- **DIRECTIONS FOR THIS TASK**
Wherever the word "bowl" appears in the entries, copy the whole line.

Records from a data collection
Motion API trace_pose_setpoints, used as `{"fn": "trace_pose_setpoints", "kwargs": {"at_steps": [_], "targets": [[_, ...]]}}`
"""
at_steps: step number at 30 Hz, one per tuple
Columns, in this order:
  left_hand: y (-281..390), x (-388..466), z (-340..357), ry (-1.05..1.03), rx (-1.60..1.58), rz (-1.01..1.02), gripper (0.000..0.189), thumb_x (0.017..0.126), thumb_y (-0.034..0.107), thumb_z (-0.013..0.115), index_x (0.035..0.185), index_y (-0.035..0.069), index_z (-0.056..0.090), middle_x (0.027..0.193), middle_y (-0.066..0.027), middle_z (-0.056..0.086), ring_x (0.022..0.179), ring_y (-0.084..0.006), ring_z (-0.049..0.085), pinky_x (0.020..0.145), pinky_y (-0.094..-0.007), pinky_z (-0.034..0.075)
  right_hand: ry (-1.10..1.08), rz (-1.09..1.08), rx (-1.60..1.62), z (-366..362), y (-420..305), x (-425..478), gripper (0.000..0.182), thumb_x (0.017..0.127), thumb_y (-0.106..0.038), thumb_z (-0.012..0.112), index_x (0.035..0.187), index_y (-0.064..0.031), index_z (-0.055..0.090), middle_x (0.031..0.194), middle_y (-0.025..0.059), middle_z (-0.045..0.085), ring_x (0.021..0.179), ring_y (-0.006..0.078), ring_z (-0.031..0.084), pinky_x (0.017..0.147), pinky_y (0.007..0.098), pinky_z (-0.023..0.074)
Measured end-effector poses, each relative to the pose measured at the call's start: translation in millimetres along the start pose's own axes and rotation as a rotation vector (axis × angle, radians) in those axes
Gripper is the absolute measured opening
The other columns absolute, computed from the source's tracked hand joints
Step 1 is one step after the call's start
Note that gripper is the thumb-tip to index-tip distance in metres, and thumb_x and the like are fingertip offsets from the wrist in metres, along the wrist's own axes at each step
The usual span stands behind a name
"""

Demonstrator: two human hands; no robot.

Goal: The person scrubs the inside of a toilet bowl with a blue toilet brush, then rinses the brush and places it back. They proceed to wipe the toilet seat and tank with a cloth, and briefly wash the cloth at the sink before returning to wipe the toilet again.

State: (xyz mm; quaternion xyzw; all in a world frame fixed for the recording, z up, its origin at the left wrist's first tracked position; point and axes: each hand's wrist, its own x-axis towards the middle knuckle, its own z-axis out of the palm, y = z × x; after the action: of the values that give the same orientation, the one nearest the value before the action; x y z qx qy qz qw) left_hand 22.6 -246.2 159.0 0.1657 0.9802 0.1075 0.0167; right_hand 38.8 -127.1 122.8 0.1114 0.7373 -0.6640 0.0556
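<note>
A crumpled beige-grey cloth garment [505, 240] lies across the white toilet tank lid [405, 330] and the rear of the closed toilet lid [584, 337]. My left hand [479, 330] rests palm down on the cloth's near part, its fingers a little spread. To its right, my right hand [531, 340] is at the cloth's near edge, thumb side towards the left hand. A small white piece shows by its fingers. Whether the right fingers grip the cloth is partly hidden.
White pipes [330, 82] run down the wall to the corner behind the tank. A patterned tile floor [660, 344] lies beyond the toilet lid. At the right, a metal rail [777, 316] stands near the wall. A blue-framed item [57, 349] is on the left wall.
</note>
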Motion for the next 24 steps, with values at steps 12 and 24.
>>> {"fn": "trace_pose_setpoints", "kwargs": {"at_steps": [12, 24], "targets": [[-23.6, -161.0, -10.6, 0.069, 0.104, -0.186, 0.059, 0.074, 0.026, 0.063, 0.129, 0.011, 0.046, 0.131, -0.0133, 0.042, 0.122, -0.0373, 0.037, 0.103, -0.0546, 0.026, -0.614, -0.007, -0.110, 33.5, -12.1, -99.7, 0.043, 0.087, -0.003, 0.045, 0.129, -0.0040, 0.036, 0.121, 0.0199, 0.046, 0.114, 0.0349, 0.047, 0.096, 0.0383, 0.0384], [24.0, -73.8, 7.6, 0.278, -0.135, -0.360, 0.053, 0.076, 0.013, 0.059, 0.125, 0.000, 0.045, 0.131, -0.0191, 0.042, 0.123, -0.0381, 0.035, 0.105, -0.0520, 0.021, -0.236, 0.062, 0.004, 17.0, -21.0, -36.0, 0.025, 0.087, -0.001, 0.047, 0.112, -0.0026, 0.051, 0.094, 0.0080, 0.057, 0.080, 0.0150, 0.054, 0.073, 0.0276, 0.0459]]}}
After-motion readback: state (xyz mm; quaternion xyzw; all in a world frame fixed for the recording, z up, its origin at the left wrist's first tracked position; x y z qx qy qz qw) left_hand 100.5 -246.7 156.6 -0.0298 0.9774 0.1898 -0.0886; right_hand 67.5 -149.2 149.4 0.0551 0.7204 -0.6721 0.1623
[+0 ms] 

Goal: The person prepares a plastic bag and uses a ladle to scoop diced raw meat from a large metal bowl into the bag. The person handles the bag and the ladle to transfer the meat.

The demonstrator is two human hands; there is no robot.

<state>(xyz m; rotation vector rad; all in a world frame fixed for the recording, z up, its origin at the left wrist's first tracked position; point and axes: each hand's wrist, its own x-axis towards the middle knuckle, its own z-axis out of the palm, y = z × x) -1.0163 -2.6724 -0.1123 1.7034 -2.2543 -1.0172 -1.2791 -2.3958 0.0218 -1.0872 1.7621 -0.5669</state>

- **RESPONSE**
Goal: The person scrubs the inside of a toilet bowl with a blue toilet brush, then rinses the brush and places it back. They proceed to wipe the toilet seat and tank with a cloth, and briefly wash the cloth at the sink before returning to wipe the toilet again.
Goal: The person prepares a plastic bag and uses a ladle to scoop diced raw meat from a large metal bowl into the bag. The person handles the bag and the ladle to transfer the meat.

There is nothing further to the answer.